[George Borrow and His Circle by Clement King Shorter]@TWC D-Link bookGeorge Borrow and His Circle CHAPTER XV 2/14
What matter if, as Harriet Martineau--most generous and also most malicious of women, with much kinship with Borrow in temperament--said, that his appearance before the public as a devout agent of the Bible Society excited a 'burst of laughter from all who remembered the old Norwich days'; what matter if another 'scribbling woman,' as Carlyle called such strident female writers as were in vogue in mid-Victorian days--Frances Power Cobbe--thought him 'insincere'; these were unable to comprehend the abnormal heart of Borrow, so entirely at one with Goethe in _Wilhelm Meister's Wanderjahre_: Bleibe nicht am Boden heften, Frisch gewagt und frisch hinaus! Kopf und Arm, mit heitern Kraften, Ueberall sind sie zu Haus; Wo wir uns der Sonne freuen, Sind wir jede Sorge los; Dass wir uns in ihr zerstreuen, Darum ist die Welt so gross.[92] Here was Borrow's opportunity indeed.

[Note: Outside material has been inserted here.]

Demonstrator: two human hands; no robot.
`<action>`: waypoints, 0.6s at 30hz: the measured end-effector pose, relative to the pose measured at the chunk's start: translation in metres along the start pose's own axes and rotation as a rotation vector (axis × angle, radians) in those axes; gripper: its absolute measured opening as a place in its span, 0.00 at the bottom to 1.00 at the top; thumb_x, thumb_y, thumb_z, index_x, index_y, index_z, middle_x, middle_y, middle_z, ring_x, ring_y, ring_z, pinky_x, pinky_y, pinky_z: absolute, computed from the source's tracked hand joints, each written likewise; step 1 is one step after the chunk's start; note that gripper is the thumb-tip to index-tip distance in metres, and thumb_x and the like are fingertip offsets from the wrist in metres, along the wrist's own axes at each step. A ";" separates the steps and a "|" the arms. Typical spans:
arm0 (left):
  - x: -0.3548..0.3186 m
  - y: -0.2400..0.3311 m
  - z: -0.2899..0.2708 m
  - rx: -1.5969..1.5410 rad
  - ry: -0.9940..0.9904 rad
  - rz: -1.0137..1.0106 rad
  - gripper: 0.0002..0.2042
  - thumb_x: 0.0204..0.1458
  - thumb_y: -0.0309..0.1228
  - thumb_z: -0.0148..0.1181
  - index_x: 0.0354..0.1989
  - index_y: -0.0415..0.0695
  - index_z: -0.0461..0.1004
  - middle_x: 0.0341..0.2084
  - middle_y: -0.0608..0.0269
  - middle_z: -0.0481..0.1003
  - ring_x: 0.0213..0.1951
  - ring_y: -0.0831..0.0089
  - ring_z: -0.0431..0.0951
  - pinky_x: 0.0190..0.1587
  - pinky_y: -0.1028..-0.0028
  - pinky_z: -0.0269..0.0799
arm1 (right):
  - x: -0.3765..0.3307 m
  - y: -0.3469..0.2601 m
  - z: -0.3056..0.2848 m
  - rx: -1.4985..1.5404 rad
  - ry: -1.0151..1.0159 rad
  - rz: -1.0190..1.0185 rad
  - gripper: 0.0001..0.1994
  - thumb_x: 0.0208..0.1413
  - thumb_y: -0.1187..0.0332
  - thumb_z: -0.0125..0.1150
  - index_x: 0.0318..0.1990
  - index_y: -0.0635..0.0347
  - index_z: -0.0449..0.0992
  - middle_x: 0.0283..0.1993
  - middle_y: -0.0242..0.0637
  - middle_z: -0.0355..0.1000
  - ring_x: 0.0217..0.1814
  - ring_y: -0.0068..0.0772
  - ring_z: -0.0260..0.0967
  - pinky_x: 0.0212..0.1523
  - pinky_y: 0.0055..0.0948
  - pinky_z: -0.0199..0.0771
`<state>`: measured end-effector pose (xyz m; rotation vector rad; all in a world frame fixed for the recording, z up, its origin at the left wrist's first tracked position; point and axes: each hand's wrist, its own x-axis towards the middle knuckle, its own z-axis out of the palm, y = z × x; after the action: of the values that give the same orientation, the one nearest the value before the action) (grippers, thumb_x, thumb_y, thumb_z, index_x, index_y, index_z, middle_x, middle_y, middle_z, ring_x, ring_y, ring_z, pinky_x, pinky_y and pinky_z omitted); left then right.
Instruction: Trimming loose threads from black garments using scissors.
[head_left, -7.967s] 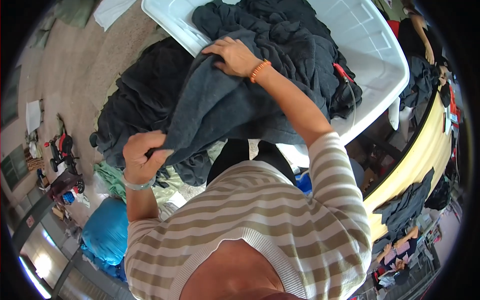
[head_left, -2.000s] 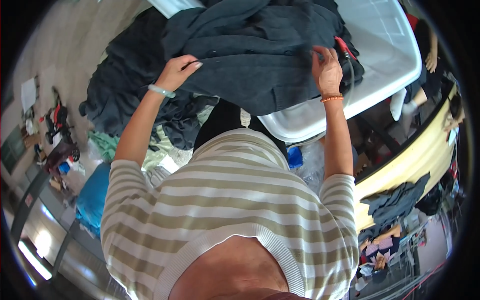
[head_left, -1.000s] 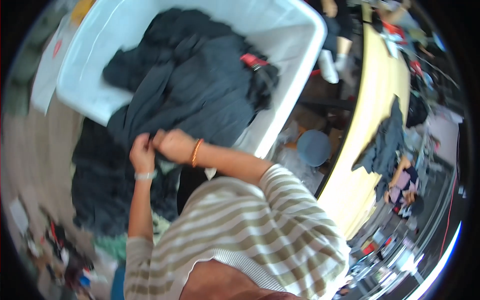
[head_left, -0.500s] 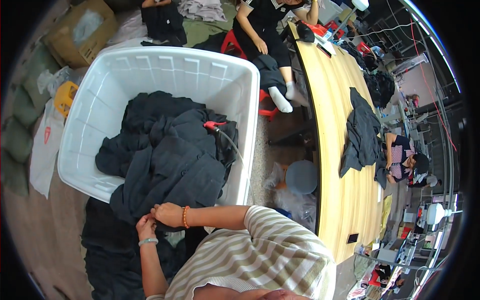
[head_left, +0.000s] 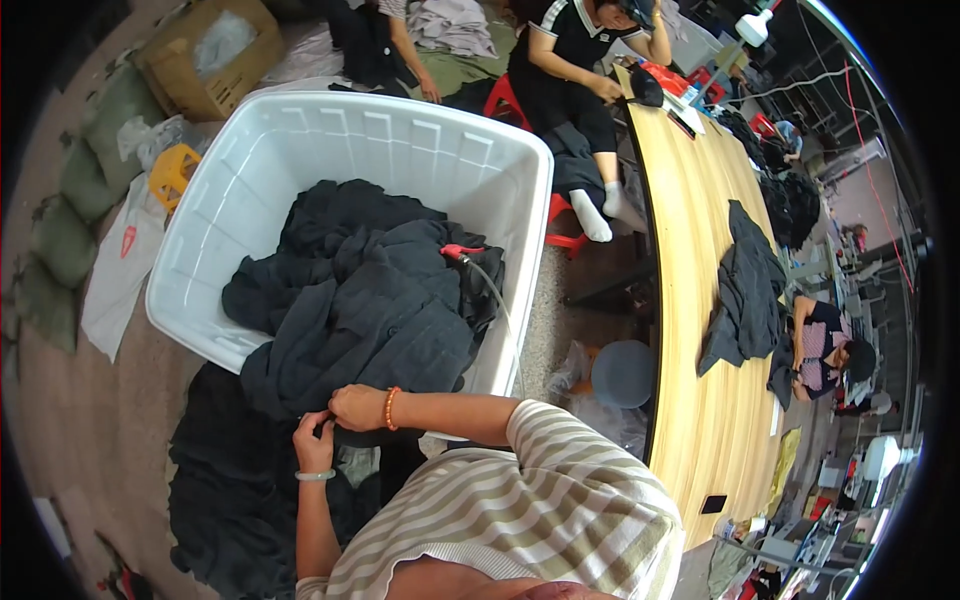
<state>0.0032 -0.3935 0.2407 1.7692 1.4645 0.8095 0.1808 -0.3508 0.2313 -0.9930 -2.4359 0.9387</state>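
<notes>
A heap of dark grey-black garments (head_left: 390, 320) fills the white plastic tub (head_left: 350, 130), with one garment draped over the tub's near rim. At this draped edge my left hand (head_left: 313, 440), with a pale bangle on its wrist, pinches the dark cloth. My right hand (head_left: 358, 407), wearing an orange bead bracelet, is closed on the same edge right beside it. The fingertips of both hands meet, and the exact bit of cloth between them is hidden. On the heap lies a red-handled air gun (head_left: 460, 252) with a thin hose running over the tub's right rim.
More dark garments (head_left: 215, 490) lie on the floor below the tub. A long wooden table (head_left: 690, 420) stands at the right, bearing a dark garment (head_left: 745, 290) and a phone (head_left: 713, 504). A round grey stool (head_left: 624, 374) stands beside it. Other people sit beyond the tub and table.
The whole view has shifted, so the tub and table appear farther right. Both hands stay together at the garment edge. A seated person's hand now reaches toward the table's far end.
</notes>
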 end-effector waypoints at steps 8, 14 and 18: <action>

Verily I believe that it would have been the same had it been a society for the propagation of the writings of Defoe among the Persians.
With what zest would Borrow have undertaken to translate _Moll Flanders_ and _Captain Singleton_ into the languages of Hafiz and Omar! But the Bible Society was ready to his hand, and Borrow did nothing by halves.
A good hater and a staunch friend, he was loyal to the Bible Society in no half-hearted way, and not the most pronounced quarrel with forces obviously quite out of tune with his nature led to any real slackening of that loyalty.
In the end a portion of his property went to swell the Bible Society's funds.[93] When Borrow became one of its servants, the Bible Society was only in its third decade.